A new draft tax form for investors taking advantage of opportunity zone incentives affirms the need for Congress to bolster reporting requirements for the perks, according to those advising on and studying them.
The incentives, part of the 2017 tax act, were meant to spark economic development in nearly 9,000 mostly low-income census tracts across the U.S. by offering investors the ability to defer and reduce capital gains taxes. The tax law didn’t include any data reporting requirements, which advocates say are needed to paint a more holistic and objective picture of whether the tax breaks are helping communities or accelerating gentrification to the benefit of wealthy investors.
The IRS Oct. 31 released a proposed Form 8996 that would require opportunity funds to disclose the employer identification numbers, census tract numbers, and assets of the businesses in which they invest, as well as the funds’ own structures and assets. The IRS went about as far as many observes expected: The form would give the agency enough information to ensure investors are following the program’s rules, but doesn’t require more granular information, like job creation and poverty alleviation data requested by numerous organizations.
“This will be unlikely to satisfy many of us who are just looking for a more comprehensive data regime,” said John Lettieri, president of the Economic Innovation Group, which helped develop the incentives.
The data the IRS is seeking makes sense in light of the authority the IRS has and its ability to enforce the tax law and its opportunity zone regulations, according to Michael Novogradac, managing partner of Novogradac & Co. LLP. The San Francisco-based accounting and advisory firm focuses on real estate and affordable housing.
“This demonstrates what information is needed to assess compliance,” Novogradac said.
The original opportunity zones legislation, authored by Sens. Cory Booker (D-N.J.) and Tim Scott (R-S.C.), included data reporting requirements for investors. However that language wasn’t included in the 2017 tax law in order to ensure the package complied with the Senate’s procedural rules.
The new form was released days after House lawmakers met to discuss ways to improve the opportunity zones program through congressional action. There is some interest in Congress of adding those requirements to the tax code. Booker and Scott introduced a bill (S. 1344) to establish opportunity zone reporting requirements, while a House companion (H.R. 2593) was introduced by Reps. Ron Kind (D-Wis.) and Mike Kelly (R-Pa.).
Lettieri, who attended the congressional meeting to discuss improvements to the program, said that the IRS document could help inform any related legislation Congress considers.
There may not be much information to collect just yet, as the pool of funds using the capital gains tax breaks is still small and growing, said Steve Glickman, who helped create the incentives and now advises investors as CEO of Develop LLC.
“We’re still very much in the early days here,” he said. “There’s always going to be anecdotal investments that don’t meet the spirit and intent of the program.”
Will Public See Data?
Absent congressional action, transparency advocates are concerned that the public may not ever get to see the data collected by the Internal Revenue Service and Treasury Department because the federal government is prohibited from publicly disclosing tax return information under tax code Section 6103.
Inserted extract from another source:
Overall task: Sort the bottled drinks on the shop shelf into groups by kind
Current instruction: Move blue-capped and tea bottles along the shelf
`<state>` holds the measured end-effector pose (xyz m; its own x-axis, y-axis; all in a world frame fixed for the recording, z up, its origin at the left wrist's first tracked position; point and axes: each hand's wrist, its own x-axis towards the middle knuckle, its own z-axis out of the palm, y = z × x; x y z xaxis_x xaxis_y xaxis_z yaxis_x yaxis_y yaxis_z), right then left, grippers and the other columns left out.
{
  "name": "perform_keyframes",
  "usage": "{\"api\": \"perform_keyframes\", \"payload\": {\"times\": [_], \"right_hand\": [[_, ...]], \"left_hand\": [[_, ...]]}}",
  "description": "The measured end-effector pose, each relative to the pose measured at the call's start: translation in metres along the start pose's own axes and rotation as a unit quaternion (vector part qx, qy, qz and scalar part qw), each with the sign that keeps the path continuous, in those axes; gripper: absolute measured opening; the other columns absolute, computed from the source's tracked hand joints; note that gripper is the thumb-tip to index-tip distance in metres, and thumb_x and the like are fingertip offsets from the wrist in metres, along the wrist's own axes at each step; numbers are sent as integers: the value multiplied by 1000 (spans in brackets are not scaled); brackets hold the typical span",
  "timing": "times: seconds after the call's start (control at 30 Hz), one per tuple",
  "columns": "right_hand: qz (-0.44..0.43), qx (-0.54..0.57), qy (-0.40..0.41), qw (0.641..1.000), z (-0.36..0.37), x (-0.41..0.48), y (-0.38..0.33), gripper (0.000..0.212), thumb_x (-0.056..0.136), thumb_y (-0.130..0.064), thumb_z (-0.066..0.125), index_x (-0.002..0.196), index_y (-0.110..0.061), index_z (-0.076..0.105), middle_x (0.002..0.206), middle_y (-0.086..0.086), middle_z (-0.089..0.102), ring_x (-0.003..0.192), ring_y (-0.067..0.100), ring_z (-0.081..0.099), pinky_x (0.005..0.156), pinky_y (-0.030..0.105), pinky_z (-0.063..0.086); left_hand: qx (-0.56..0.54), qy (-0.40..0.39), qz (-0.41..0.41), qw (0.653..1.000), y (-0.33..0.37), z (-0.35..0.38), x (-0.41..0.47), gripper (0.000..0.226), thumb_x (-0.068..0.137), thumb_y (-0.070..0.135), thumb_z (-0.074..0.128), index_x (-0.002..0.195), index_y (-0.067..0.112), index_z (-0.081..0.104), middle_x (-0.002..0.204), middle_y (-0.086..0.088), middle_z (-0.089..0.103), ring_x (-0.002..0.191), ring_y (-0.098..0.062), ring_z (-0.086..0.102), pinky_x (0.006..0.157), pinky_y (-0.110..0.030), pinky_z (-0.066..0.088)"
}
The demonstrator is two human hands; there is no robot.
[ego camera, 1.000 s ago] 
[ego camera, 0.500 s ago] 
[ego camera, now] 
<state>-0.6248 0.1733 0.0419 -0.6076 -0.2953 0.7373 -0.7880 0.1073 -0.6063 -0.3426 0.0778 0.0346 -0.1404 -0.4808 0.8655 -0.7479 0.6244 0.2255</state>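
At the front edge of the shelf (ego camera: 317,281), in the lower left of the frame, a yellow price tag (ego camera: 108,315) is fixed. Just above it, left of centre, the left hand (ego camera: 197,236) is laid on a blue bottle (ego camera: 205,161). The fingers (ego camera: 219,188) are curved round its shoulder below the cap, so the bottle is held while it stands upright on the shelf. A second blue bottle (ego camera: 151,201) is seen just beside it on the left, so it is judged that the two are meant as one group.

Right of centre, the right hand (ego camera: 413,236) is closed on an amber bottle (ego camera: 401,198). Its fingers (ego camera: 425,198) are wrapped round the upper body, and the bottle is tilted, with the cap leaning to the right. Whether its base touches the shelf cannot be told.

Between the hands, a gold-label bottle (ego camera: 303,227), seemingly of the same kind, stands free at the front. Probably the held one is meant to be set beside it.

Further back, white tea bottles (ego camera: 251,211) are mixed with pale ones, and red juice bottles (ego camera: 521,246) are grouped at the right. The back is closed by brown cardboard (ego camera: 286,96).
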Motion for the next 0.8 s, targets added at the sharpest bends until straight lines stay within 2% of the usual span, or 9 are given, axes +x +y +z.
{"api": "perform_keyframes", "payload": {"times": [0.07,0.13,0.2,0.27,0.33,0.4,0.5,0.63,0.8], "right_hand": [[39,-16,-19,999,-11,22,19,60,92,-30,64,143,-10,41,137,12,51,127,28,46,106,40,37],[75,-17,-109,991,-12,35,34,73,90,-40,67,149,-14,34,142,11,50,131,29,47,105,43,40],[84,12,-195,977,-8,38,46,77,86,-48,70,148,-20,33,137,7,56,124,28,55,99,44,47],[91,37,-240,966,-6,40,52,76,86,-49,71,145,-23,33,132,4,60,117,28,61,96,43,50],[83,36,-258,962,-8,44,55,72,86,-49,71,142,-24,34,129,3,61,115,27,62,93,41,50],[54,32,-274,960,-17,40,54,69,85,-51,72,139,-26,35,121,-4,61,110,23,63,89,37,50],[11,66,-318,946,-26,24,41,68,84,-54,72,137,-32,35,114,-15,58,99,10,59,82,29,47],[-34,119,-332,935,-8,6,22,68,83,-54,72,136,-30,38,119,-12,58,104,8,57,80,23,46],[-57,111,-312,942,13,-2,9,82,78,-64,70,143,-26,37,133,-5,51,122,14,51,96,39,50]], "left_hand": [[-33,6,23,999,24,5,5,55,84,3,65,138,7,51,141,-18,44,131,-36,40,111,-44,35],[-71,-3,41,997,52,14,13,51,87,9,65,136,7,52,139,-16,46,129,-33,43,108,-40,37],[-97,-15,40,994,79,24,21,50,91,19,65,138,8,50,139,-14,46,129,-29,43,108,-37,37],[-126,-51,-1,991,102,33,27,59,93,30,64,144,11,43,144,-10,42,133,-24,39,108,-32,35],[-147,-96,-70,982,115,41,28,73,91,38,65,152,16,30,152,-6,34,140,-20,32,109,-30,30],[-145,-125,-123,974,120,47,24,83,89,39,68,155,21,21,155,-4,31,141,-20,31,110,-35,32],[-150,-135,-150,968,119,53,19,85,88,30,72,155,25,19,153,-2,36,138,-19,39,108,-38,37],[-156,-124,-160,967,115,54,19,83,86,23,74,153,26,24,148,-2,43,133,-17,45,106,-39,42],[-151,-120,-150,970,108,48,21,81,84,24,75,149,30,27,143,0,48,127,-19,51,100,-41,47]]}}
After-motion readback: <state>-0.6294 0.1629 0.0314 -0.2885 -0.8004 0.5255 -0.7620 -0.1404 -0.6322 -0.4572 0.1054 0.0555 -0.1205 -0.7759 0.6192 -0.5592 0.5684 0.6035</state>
“I worry this information won’t ever be shared with the general public,” said Brett Theodos, a senior fellow at the Urban Institute who has researched the incentives and requested detailed data collection and disclosure on them. “We need more data. I would like additional detail to be able to evaluate the program.”
A Treasury spokesperson said the department “intends to publish all of the Opportunity Zone data that it gathers through this form as soon as possible in a manner consistent with the law.”
Booker, in an Oct. 31 statement, emphasized the need for public disclosure of more detailed data.
“For starters, this information needs to be public, not available only to the Treasury Department,” he said. “Additionally, there needs to be transaction-level reporting so that we can properly evaluate the impact of the program and ensure that investments are being effectively allocated to low-income communities.”
There may also be concerns of taxpayer privacy and identity theft when it comes to employer identification numbers, said Lisa Zarlenga, a partner at Steptoe & Johnson LLP and a former Treasury official. Even publicizing the number of funds investing in a particular census tract could lead to privacy problems if there are only one or two in that area, she said.
And while the IRS is likely reluctant to make these kinds of public disclosures on its own, the issue could be a thorny one for lawmakers to navigate as they seek to boost the incentives’ transparency.
“It’s a hard thing to balance,” Zarlenga said. “I don’t envy the lawmakers trying to figure this out.”